Quirico Lopez was hired by Alturas in 1997 as truck driver. Ten years later he was dismissed after he was allegedly caught by respondents security guard in the act of attempting to smuggle out of the company premises 60 kilos of scrap iron worth P840 aboard respondents van that was then assigned to him. Petitioner denied the allegations by a handwritten explanation written upon receipt of show cause notice.

Thereafter, the company terminated his employment by Notice of Termination on the grounds of loss of trust and confidence, and of violation of company rules and regulations. Respondent company also took into account the result of an investigation showing that petitioner had been smuggling out its cartons which he had sold, in conspiracy with one Maritess Alaba, for his own benefit to thus prompt it to

file a criminal case for Qualified Theft against him before the RTC. It had in fact earlier filed another criminal case for Qualified Theft against petitioner arising from the theft of the scrap iron.

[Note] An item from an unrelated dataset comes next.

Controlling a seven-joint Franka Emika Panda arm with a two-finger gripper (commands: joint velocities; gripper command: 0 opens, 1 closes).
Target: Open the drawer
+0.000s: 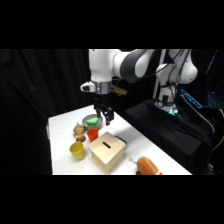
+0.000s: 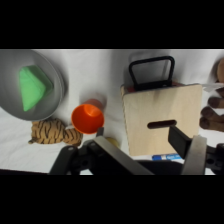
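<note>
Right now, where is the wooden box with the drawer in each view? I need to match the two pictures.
Side view: the wooden box sits low on the table, centre of the picture, below the gripper, right of the yellow cup.
Wrist view: the wooden box fills the right half, with a black handle at its top edge.
Shared landmark: the dark slot in its top, also the orange cup beside it.

No text, label, brand, number or sign can be read in either view. The top of the wooden box point(image 2: 162, 119) is plain apart from its dark slot, and the orange cup point(image 2: 87, 118) and the yellow cup point(image 1: 77, 150) bear no print that shows. A small blue and white strip point(image 2: 167, 157) lies at the box's lower edge in the wrist view, but nothing on it is legible.
</note>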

Petitioner filed a complaint for illegal dismissal and underpayment of wages. He claimed that the smuggling charge against him was fabricated to justify his illegal dismissal.The Labor Arbiter held that petitioners dismissal was justified, for he, a truck driver, held a position of trust and confidence, and his act of stealing company property was a violation of the trust reposed upon him. NLRC set aside the Labor Arbiters Decision. The NLRC went on to hold that petitioner should have been afforded, or at least advised of the right to counsel. It thus held that any evaluation which was based only on the explanation to the show-cause letter and any so-called investigation but without confrontation of the vital witnesses, do[es] not suffice. The CA reversed the NLRC ruling. It held that respondent was justified in terminating petitioners employment on the ground of loss of trust and confidence by his acts. It further held that the evidence supporting the criminal charge are sufficient to show prima facie guilt, which constitutes just cause for petitioners dismissal; and that petitioners subsequent acquittal in the criminal case did not automatically preclude a determination that he is guilty of acts inimical to the employers interest resulting in loss of trust and confidence. Albeit the CA found that petitioners dismissal was for a just cause, it held that due process was not observed when respondent company failed to give him a chance to defend his side in a proper hearing.

Issue: I. the legality of the act of dismissal, which constitutes substantive due process II. the legality of the manner of dismissal which constitutes procedural due process

Held:

I. As to substantive due process, the Court finds that respondent companys loss of trust and confidence arising from petitioners smuggling out of the scrap iron and his past acts of unauthorized selling cartons belonging to respondent company, constituted just cause for terminating his services.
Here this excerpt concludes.